腰部髄腔内投与の前に、同時に、又は後に大槽中にさらに投与される、請求項１〜８のいずれか一項に記載のＡＡＶ遺伝子治療ベクター。
体重１キログラム当たり２×１０^１３〜２×１０^１５ゲノムコピーが対象に投与される、請求項１〜９のいずれか一項に記載のＡＡＶ遺伝子治療ベクター。
体重１キログラム当たり８×１０^１３〜６×１０^１４ゲノムコピーが対象に投与される、請求項１０に記載のＡＡＶ遺伝子治療ベクター。
前記対象は、頭蓋内圧を制御する、及び／又はＣＮＳ微小血管系の内皮細胞間の細胞間タイトジャンクションを破壊し得る、及び／又は化学療法薬などの薬物のＣＮＳへの送達を促進する物質による前処置を受けていない、請求項１〜１１のいずれか一項に記載のＡＡＶ遺伝子治療ベクター。

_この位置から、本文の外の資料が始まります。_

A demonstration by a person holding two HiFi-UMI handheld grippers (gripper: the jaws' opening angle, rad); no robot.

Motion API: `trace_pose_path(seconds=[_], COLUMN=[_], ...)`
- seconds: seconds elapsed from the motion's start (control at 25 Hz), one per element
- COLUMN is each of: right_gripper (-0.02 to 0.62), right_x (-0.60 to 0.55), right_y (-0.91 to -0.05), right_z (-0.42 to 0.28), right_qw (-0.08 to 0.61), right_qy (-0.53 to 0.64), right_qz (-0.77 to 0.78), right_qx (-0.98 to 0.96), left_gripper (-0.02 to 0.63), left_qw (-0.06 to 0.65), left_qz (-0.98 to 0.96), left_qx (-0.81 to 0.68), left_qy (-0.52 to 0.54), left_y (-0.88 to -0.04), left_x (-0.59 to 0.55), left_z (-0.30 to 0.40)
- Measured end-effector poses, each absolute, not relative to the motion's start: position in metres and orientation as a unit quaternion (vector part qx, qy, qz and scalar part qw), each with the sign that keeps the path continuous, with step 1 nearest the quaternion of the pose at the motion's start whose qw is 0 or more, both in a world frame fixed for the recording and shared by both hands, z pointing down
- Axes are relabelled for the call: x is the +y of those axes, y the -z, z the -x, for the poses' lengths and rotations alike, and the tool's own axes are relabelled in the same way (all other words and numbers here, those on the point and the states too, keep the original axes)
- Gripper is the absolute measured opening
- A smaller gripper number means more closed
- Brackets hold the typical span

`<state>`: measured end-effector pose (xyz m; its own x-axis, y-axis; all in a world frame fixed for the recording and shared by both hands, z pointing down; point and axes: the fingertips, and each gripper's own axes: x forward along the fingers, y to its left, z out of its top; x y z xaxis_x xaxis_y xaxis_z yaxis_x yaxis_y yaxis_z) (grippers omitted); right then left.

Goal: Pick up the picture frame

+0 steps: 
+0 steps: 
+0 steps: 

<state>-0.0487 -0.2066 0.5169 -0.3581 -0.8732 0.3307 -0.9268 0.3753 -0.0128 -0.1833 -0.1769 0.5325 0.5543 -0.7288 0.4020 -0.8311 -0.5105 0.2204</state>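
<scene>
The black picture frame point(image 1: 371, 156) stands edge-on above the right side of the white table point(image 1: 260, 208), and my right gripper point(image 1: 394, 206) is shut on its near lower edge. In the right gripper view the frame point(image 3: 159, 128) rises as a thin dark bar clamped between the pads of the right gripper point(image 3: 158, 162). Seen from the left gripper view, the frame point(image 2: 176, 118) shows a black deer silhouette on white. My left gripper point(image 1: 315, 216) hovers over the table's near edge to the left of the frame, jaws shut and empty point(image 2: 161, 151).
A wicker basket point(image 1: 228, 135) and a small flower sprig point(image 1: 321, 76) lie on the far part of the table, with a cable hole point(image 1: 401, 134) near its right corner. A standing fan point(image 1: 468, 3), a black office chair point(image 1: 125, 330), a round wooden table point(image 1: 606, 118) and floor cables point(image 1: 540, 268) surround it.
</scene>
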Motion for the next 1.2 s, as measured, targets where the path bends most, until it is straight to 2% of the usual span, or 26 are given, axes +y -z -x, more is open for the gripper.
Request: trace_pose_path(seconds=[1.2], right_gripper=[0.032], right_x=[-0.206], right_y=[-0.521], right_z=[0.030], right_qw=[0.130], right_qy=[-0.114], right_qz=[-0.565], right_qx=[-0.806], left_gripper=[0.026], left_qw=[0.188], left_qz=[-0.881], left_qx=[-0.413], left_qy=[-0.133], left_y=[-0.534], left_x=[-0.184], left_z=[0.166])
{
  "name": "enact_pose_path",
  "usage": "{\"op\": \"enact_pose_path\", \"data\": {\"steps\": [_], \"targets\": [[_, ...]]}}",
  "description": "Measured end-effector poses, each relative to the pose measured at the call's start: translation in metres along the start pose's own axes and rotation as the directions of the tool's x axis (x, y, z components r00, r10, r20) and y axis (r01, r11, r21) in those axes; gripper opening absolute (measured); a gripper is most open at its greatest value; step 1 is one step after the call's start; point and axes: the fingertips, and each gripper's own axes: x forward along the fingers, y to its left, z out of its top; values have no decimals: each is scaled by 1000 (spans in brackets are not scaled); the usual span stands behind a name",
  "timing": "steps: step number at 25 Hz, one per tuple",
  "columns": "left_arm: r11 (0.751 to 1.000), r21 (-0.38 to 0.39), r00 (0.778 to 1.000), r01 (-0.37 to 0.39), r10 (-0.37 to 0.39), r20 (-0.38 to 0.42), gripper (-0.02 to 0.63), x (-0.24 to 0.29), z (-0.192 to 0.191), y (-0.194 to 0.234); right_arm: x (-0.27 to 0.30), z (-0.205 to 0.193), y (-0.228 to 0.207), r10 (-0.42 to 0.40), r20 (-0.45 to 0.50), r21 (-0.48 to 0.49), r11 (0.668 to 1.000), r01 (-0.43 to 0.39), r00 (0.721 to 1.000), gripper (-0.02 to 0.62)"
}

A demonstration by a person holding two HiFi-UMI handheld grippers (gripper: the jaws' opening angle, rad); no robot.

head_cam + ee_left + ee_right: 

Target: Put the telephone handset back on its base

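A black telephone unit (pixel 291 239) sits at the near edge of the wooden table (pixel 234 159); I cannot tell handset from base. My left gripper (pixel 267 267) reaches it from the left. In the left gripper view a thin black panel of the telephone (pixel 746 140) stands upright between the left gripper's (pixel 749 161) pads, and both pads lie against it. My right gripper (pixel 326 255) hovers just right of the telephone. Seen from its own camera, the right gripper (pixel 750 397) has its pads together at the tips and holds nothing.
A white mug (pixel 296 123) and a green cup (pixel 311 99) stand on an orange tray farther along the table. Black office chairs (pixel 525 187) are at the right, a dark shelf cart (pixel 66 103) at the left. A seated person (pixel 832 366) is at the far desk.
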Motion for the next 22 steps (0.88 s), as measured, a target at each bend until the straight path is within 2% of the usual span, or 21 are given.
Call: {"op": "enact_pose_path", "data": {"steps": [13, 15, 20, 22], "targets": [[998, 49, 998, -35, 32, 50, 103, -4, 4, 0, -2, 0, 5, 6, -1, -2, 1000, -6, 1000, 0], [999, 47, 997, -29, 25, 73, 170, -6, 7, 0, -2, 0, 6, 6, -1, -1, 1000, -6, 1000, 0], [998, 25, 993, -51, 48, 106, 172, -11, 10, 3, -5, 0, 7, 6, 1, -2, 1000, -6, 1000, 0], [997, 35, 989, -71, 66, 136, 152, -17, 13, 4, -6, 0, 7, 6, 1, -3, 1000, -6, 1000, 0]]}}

前記対象は、ＡＡＶ遺伝子治療ベクターの腰部髄腔内投与前に静脈内マンニトール前処置を受けていない、請求項１〜１２のいずれか一項に記載のＡＡＶ遺伝子治療ベクター。
哺乳動物対象はヒトである、請求項１〜１３のいずれか一項に記載のＡＡＶ遺伝子治療ベクター。
自己相補的遺伝子ベクターではない、請求項１〜１４のいずれか一項に記載のＡＡＶ遺伝子治療ベクター。